Um triz
Rubem Penz
É preciso um bocado de tristeza se não não se faz um samba bom
Vinicius de Moraes
Quando, durante as Olimpíadas do Rio, a repórter Karin Duarte perguntou ao atleta Bruno Fratus se ele estaria chateado com o sexto lugar na prova dos 50 metros nado livre, ele, irônico, disse que não, estava “felizão”. Deveria ter no manual prático do jornalismo aplicado (se o manual existisse) um parágrafo dedicado a jamais fazer uma pergunta que todos sabem a resposta, ainda mais se dói responder. Porém, até onde eu sei, o nadador brasileiro ficou chateado com sua frase e pediu desculpas, colocando no calor da hora a culpa pelas palavras enviesadas. Não sei se a repórter se desculpou, também. Deveria.
Depois de conquistar a medalha de bronze nos Jogos de Tóquio, novamente diante dos microfones, Bruno confidenciou sua última conversa com Michelle Lenhardt, esposa e técnica. Disse que ela o teria aconselhado a ser feliz durante os parcos segundos da mais rápida prova da natação, sem que o resultado fosse o mais importante. Ou seja, nadasse em paz com sua performance. O que me fez pensar que o pódio é a combinação de corpo, cérebro e coração (poderia dizer alma?). Quando os três apoios colaboram, a chance de êxito aumenta. Só existe um problema: os outros. Ainda que “problema” não chegue a ser a palavra certa.
… a vitória costuma acontecer por um triz – palavrinha curta que traz em si as letras de triste e de feliz a conviver em equilíbrio – meio a meio.

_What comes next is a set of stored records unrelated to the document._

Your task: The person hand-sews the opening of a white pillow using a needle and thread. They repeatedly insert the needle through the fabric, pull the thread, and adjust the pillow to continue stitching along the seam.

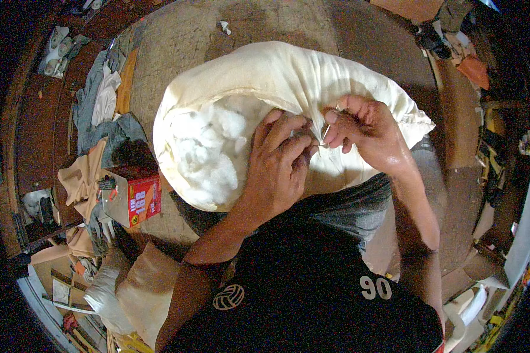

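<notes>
A plump cream cloth cushion (265, 65) is propped against the grey denim lap (350, 215), between the left and right edges of the worn brown board surface (176, 38), probably for steadiness. Cloth beside its opening is pinched by the fingers of the left hand (280, 162), presumably so the edges meet; white fluffy stuffing (203, 159) is left exposed. A thin, pale needle-like tool (326, 132) is gripped in the fingers of the right hand (371, 126), near the gathered cloth, seemingly for fine control.

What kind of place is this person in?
Probably a small sewing or upholstery workshop, though I can't be certain. There's a big cream cushion on the person's lap, white stuffing showing through its opening, and loose cloth lying off to the left.
</notes>
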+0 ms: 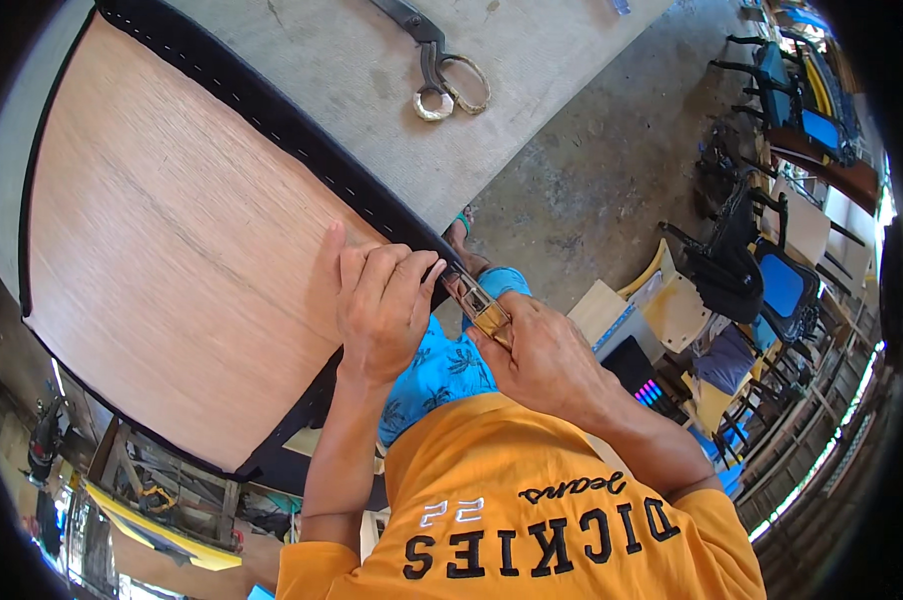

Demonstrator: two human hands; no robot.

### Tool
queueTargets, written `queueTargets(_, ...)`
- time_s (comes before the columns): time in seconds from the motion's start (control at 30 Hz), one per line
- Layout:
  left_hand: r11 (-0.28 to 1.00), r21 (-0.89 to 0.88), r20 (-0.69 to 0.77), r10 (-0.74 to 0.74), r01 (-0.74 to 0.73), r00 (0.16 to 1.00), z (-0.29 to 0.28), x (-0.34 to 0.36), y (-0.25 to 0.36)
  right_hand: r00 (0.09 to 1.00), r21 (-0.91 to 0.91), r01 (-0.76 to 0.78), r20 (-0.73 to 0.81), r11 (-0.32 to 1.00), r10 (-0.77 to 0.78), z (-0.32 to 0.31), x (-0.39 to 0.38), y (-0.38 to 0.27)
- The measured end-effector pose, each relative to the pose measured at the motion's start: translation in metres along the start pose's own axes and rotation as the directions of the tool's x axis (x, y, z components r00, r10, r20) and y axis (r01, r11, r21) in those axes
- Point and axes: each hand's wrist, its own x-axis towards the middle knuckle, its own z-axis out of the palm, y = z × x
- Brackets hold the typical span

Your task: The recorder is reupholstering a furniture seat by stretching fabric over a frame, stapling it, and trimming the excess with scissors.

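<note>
A pale plywood panel [172, 230] edged with black fabric [302, 150] lies across the left half, with short light marks like staples along the fabric. My left hand [382, 310] rests at the panel's right edge, its fingers bent and gripping the fabric-covered edge, the little finger lifted a little. My right hand [547, 355] is wrapped round a metal staple gun [477, 300], whose nose sits at that same black edge, just right of my left fingertips. What lies under my left fingers is hidden.
Black scissors [432, 65] with taped handles lie on the grey tabletop [532, 90]. Stacked chairs [782, 280] and boards crowd the right side over a concrete floor [612, 170]. A wooden rack [162, 500] with odd items stands at lower left. My legs show below the table edge.
</note>
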Motion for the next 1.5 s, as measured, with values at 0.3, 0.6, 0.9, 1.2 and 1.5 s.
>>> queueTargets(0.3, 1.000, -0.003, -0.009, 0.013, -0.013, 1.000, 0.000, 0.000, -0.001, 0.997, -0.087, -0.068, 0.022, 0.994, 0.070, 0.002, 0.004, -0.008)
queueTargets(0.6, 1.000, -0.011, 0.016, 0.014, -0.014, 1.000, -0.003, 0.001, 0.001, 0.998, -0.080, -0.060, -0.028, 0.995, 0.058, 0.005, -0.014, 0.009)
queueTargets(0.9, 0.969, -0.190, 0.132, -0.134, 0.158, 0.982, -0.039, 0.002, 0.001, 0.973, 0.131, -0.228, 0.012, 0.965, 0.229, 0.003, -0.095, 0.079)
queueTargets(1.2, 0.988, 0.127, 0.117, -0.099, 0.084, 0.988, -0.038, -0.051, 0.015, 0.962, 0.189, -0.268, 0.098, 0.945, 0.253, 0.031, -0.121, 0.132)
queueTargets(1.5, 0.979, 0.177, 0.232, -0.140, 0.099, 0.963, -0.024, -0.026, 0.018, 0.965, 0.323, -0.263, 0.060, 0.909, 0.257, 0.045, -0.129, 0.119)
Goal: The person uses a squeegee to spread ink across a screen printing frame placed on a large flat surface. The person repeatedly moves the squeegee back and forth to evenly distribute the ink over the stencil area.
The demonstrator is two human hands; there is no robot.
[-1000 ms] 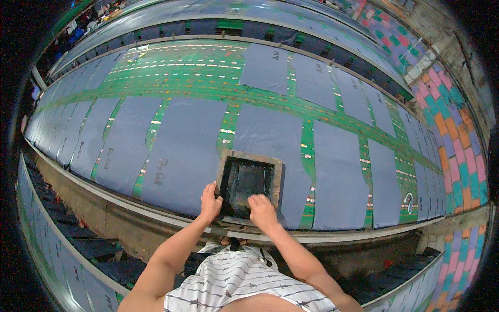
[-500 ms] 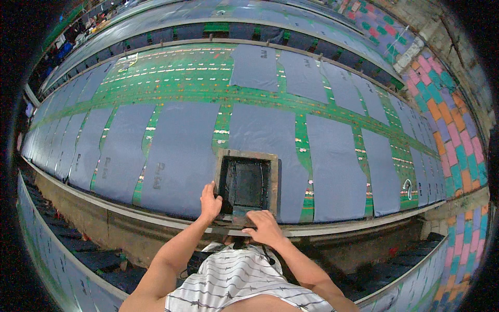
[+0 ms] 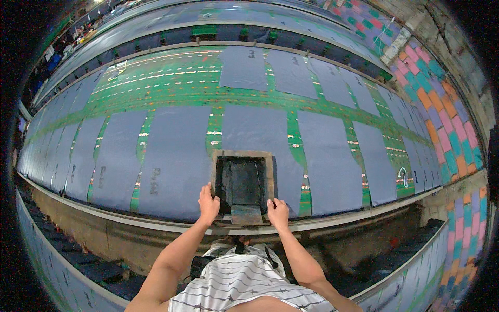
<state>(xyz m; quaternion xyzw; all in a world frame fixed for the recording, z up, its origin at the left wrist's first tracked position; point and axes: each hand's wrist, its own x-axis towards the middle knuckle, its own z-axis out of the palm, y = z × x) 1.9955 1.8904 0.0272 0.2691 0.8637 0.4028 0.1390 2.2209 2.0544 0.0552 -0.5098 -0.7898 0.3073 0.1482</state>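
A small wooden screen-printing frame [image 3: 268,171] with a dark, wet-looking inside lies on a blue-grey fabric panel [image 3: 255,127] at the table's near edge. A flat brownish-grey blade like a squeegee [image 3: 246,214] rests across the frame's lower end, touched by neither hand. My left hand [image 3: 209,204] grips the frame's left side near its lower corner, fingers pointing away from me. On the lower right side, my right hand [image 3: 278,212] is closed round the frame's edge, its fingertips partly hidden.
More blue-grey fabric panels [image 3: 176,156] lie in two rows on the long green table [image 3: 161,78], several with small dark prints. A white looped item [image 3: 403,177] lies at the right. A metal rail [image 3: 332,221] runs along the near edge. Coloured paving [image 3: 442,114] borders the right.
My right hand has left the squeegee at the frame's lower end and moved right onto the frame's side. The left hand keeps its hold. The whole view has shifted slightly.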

Fosse a vitória – o ouro – a única fonte de felicidade, o esporte competitivo seria a maior fábrica de sofrimento já criada pelo homem e, ao contrário, não é isso que vemos. Êxitos e insucessos são duas faces de uma mesma moeda – algo muito claro quando pensamos no jogo de cara e coroa. Professores incentivam seus alunos a praticarem esporte para que a atividade propicie mais lições ligadas à frustração do que ao sucesso. É dos tropeços que nascem a perseverança, a humildade, a resiliência, a persistência, a fé, a superação, o respeito aos limites e ao próximo. Em cada centena de competidores, teremos 1% de vitórias e 99% de derrotas. O motor do processo é existir 100% de chance.
E quando não temos qualquer chance, o que torna alguém feliz fazendo esporte? Essa resposta eu sei de cor, pois vivi uma existência inteira de mediocridade nas canchas, pistas, quadras e ginásios: a intensidade do casamento de corpo, cérebro e coração ofertada num único passe perfeito vale a jornada inteira. É uma alegria arrebatadora, proporcional ao tempo de treinamento. No caso dos atletas profissionais, maior do que todos os sacrifícios cobrados pela performance de alto nível – e eles são muito maiores do que sonha o senso comum.
Termino com um conselho aos pais, uma vez que domingo é o Dia dos Pais: incentivem seus filhos a praticar esporte e muito cuidado onde depositar sua felicidade e, principalmente, a deles. A vitória é boa demais, é o objetivo, é o coroamento do percurso. Mas pode vir ou não num milésimo de segundo… Enfim, a vitória costuma acontecer por um triz – palavrinha curta que traz em si as letras de triste e de feliz a conviver em equilíbrio – meio a meio.